Directions — In your reply, reproduce every line of the data without any alteration.

╔══

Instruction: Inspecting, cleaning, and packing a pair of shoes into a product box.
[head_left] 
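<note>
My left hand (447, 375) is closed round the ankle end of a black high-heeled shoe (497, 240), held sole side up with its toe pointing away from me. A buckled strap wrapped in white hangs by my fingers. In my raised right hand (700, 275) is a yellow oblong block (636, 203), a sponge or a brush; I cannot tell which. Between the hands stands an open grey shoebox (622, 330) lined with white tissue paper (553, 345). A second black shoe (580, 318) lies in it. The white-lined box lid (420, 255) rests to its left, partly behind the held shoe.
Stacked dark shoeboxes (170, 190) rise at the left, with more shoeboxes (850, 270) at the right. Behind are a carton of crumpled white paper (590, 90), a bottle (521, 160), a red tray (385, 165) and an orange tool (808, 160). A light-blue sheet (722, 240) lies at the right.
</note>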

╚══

Answer area —
Instruction: Inspecting, cleaning, and packing a pair of shoes into a product box.
[head_left] 
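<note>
My left hand (447, 375) is closed round the ankle end of a black high-heeled shoe (497, 240), held sole side up with its toe pointing away from me. A buckled strap wrapped in white hangs by my fingers. In my raised right hand (700, 275) is a yellow oblong block (636, 203), a sponge or a brush; I cannot tell which. Between the hands stands an open grey shoebox (622, 330) lined with white tissue paper (553, 345). A second black shoe (580, 318) lies in it. The white-lined box lid (420, 255) rests to its left, partly behind the held shoe.
Stacked dark shoeboxes (170, 190) rise at the left, with more shoeboxes (850, 270) at the right. Behind are a carton of crumpled white paper (590, 90), a bottle (521, 160), a red tray (385, 165) and an orange tool (808, 160). A light-blue sheet (722, 240) lies at the right.
</note>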

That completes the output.